What is AC joint arthritis?
The acromioclavicular (AC) joint is the place in the shoulder where the clavicle (collarbone) connects to the tip of the scapula (shoulder blade) known as the acromion. Like most joints in the body where bones meet, there is cartilage between the bones, which is the white tissue that allows them to move smoothly against each other.

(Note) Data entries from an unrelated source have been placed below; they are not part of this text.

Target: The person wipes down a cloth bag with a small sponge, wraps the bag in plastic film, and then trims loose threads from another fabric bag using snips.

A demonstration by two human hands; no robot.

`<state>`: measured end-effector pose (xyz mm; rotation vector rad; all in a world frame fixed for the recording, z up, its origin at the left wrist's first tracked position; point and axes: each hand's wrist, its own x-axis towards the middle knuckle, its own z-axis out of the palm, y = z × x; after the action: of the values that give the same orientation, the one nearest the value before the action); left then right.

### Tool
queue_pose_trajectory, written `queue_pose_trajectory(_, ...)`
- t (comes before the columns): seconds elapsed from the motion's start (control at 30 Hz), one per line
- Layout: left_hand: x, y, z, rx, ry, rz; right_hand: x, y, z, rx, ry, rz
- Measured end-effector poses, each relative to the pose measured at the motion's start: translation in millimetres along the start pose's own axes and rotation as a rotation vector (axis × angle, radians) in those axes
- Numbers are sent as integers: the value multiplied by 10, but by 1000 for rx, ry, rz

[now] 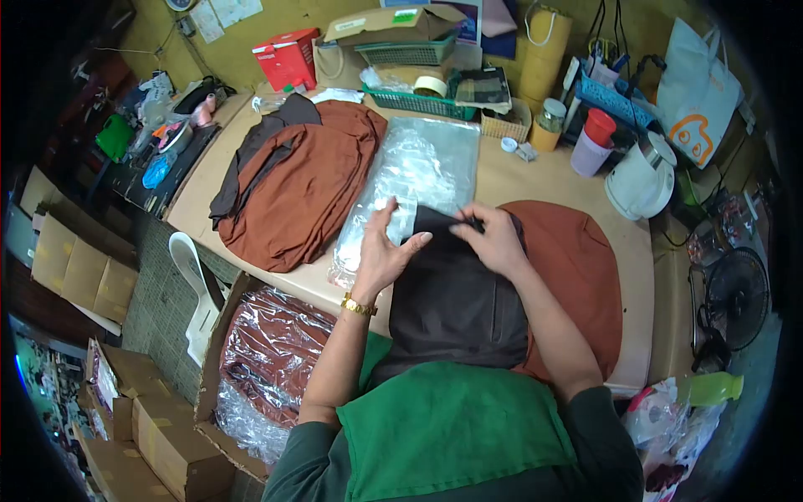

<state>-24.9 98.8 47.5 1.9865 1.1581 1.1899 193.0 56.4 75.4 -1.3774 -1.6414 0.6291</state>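
A dark brown cloth piece (456,305) with a straight vertical seam lies on the table in front of me, partly over a rust-brown cloth piece (573,276). My right hand (495,241) pinches its top edge, fingers closed on the fabric. Thumb and fingers apart, my left hand (385,255) is at the cloth's upper left corner, over the clear plastic bags (418,159); nothing shows in its grasp. To the left of the bags lies a pile of rust-brown cloth (309,184), with dark brown cloth (255,155) under and behind it.
Left of me, a cardboard box (213,368) holds plastic-wrapped rust-brown goods (272,351). A white chair (194,289) stands behind it. Along the table's back are a green basket (418,104), a jar (550,124), cups (592,142) and a white kettle (640,180). A fan (736,297) is at right.
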Motion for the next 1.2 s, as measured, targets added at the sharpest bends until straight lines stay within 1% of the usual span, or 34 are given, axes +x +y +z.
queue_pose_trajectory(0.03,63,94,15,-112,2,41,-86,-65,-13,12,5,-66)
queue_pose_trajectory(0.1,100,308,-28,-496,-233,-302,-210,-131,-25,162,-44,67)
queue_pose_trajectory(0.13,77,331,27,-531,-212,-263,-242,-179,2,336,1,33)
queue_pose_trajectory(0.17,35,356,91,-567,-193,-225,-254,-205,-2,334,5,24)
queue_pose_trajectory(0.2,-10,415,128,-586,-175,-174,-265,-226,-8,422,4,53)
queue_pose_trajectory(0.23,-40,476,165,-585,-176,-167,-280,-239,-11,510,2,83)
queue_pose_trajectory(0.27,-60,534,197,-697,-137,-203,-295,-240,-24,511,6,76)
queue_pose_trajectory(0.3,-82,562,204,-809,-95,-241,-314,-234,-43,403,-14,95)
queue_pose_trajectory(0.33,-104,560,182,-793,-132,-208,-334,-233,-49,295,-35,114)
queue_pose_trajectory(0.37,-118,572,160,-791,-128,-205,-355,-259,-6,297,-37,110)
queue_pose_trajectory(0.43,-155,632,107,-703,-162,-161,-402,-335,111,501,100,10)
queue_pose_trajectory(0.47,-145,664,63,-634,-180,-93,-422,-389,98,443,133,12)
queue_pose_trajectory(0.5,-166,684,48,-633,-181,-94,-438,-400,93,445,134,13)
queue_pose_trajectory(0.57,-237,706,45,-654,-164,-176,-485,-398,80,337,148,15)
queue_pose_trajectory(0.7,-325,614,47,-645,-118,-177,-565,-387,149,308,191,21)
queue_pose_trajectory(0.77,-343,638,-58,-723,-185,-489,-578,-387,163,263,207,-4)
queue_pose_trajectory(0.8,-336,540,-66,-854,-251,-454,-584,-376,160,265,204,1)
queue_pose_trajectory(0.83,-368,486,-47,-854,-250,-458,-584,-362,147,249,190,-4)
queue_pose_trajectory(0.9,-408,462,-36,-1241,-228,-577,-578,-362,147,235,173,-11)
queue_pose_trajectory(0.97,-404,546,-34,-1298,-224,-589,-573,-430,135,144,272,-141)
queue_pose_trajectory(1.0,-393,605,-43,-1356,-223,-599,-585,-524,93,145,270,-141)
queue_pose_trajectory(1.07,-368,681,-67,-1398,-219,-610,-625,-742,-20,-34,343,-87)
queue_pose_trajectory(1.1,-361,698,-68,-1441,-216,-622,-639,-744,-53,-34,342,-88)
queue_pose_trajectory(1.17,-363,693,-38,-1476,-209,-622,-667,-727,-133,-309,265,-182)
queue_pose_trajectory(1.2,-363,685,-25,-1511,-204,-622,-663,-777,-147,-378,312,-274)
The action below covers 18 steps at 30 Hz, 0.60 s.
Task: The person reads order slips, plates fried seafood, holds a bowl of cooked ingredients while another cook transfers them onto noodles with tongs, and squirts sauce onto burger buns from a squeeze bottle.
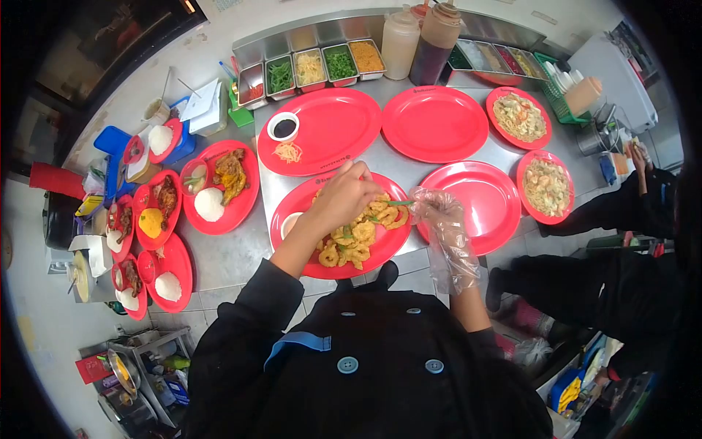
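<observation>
A red oval plate (292, 252) bears fried rings (357, 245) with green bits on them and a small cup of pale sauce (291, 224) at its left. Over the rings is my left hand (347, 192), bare, its fingers pinched together; whatever they hold is too small to name. My right hand (439, 212), in a clear plastic glove, is closed on a green stalk (398, 203) at the plate's right edge. The stalk points left toward my left hand.
Behind lie red plates, one with a dark sauce cup (283, 126). Topping trays (310, 69) and squeeze bottles (436, 44) line the back. Rice plates (208, 205) stand left, noodle plates (545, 187) right. Co-workers are at the right, one with a hand (641, 157) near the counter.
</observation>
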Each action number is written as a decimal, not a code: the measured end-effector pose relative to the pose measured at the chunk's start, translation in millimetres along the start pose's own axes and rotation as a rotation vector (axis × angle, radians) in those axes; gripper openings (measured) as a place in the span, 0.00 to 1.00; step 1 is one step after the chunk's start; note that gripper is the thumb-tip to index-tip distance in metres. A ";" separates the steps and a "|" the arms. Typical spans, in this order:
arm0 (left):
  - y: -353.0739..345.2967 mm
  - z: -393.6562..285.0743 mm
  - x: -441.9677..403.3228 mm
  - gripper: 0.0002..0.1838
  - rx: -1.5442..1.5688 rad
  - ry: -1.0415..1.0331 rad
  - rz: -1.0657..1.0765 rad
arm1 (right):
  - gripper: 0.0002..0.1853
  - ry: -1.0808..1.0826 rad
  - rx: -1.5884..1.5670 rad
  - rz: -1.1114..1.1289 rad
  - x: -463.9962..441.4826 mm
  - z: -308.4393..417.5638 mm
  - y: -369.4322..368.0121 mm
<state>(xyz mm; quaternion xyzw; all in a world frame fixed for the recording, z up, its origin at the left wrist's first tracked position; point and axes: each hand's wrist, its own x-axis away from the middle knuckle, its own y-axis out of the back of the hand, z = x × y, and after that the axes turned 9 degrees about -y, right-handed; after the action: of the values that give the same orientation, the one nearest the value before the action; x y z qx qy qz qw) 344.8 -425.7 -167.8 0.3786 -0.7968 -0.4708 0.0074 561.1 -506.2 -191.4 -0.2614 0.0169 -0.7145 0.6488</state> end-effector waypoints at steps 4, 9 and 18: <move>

Although many people are not familiar with the AC joint, arthritis in this area is actually more common than arthritis in the glenohumeral joint (the shoulder’s large ball-and-socket joint). AC joint arthritis comes in many forms, most commonly osteoarthritis, and is typically indicated by a gradual onset of pain, tenderness and limited range of motion.
What causes AC joint arthritis?
Research suggests most people develop AC joint arthritis as they age. Additionally, most people who develop the condition have one or more risk factors:
- Osteoarthritis – happens from gradual wear and tear. Over time, the outer cartilage of the joint is worn away, which causes the bones to scrape together during movement
- Joint trauma or injury – can include previous fractures, AC joint separations, or surgery. This can cause damage that eventually leads to cartilage damage and arthritis over time
- Chronic overuse – those who participate in repetitive shoulder movements or overhead lifting can cause general inflammation that may lead to joint damage in the future
- Rheumatoid arthritis – the immune system attacks the lining of the joint
What are the symptoms?
The signs and symptoms of acromioclavicular arthritis (AC joint arthritis) tend to progress gradually. In most but not all cases, the symptoms of AC joint osteoarthritis come and go, becoming worse and more frequent over months or years. Other symptoms include:
- Pain with certain motions
- Joint tenderness and pain
- Radiating pain
- Trouble sleeping
- Stiffness and swelling
- Clicking or popping sensation when stress is put on the joint
How is AC joint arthritis treated?
Initial treatment consists of conservative measures, such as rest, activity modification, anti-inflammatory medications, physical therapy, and corticosteroid injections. These might help to control the pain and symptoms associated with AC joint arthritis.
When nonsurgical treatments fail to relieve persistent pain, shoulder surgery may be an option. Since the pain is due to the ends of the bones rubbing against each other, surgical treatment involves removing of a portion of the end of the clavicle – called a distal clavicle excision (DCE). Dr. Potts performs this procedure using minimally invasive shoulder arthroscopy. Arthroscopic DCE is associated with better pain relief at 3 months, lower infection risk, and faster return to activity.
People with severe AC joint arthritis almost always have other coexisting shoulder pathology as well, including rotator cuff tears or labral tears. These problems can also be identified and addressed during the arthroscopic procedure. The best possible pain relief may come from a combination of two or more treatment options.